(WORK INSTRUCTIONS): Locate, in the data below, the line that contains "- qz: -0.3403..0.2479" and the line that contains "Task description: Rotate"; reproduce exactly those two lines and every line between them, nothing more.

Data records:
Content starts

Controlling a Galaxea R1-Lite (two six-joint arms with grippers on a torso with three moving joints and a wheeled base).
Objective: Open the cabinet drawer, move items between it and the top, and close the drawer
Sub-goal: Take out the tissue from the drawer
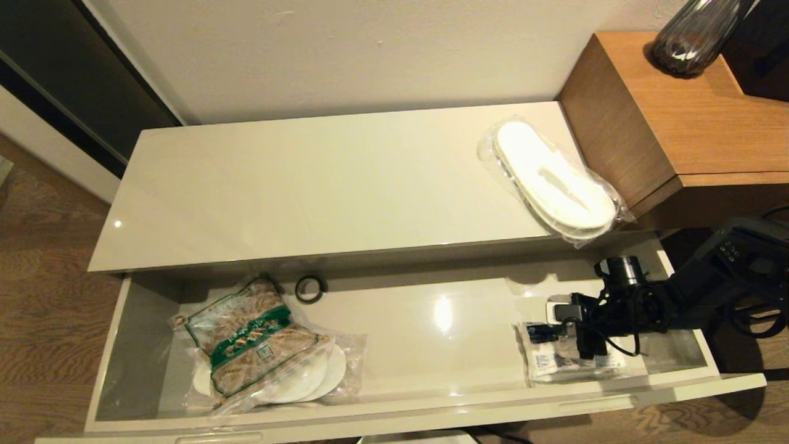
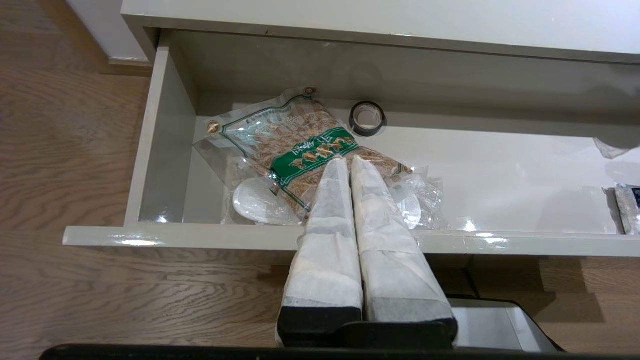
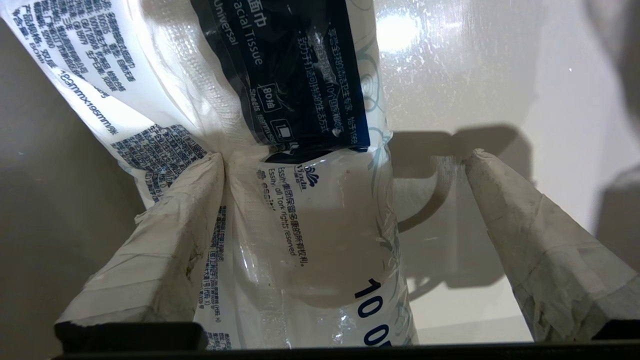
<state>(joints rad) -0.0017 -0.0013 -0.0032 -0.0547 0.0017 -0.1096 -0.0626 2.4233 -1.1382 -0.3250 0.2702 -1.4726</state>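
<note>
The right gripper's (image 3: 345, 165) 2 fingers (image 3: 165, 240) stand wide apart over the white packet with a dark blue label (image 3: 300, 165), one pressing its edge, the other clear of it. The packet lies at the right end of the open cabinet drawer (image 1: 616, 404). The left gripper's (image 2: 348, 161) fingers are pressed together near the drawer's left end. Wrapped slippers (image 1: 555, 182) lie on the top (image 1: 308, 185), far right.

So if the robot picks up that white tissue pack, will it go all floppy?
Probably a bit. The tissue pack has a soft, creased wrapper, so it may sag. It looks flat and thin, so likely light. The shiny plastic could slip between the open right hand.
</note>
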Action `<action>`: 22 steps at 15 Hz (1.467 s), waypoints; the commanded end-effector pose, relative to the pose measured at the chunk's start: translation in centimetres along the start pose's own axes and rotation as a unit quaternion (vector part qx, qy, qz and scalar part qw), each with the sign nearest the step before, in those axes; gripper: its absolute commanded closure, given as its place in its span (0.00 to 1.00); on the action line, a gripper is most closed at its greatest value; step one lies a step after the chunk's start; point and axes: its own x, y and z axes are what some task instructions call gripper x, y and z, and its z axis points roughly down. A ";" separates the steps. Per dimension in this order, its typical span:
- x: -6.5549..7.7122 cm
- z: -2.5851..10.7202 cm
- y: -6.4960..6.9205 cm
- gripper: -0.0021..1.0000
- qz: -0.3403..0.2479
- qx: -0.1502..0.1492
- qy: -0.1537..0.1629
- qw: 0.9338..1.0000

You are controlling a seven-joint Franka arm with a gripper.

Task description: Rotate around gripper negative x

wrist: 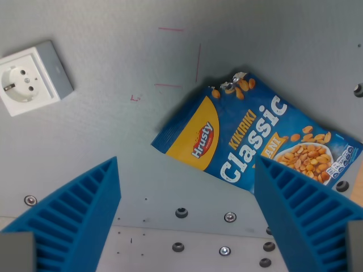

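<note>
My gripper (187,218) is open and empty. Its two blue ribbed fingers show at the bottom, one at the wrist view's left (74,221) and one at the wrist view's right (306,221). A blue and yellow snack bag (249,136) labelled "Hrusty Kikiriki Classic" lies flat on the grey table (113,124), tilted, above and between the fingers toward the wrist view's right. The right finger overlaps the bag's lower corner in the picture. The gripper hangs above the table, touching nothing.
A white and grey wall socket box (33,78) lies at the upper left. Thin red pen marks (176,56) are drawn on the table near the top middle. Several bolts (181,212) sit in the table along the bottom edge.
</note>
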 end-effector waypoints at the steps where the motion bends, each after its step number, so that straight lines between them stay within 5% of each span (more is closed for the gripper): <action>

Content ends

(RESULT OF THIS EXERCISE):
- qz: -0.3403..0.2479
- qx: -0.1502..0.1492
- qy: -0.1537..0.1629
- qw: 0.9338..1.0000

You are controlling a seven-joint Franka arm with a gripper.

Task description: Rotate around gripper negative x

The answer has been written out completely.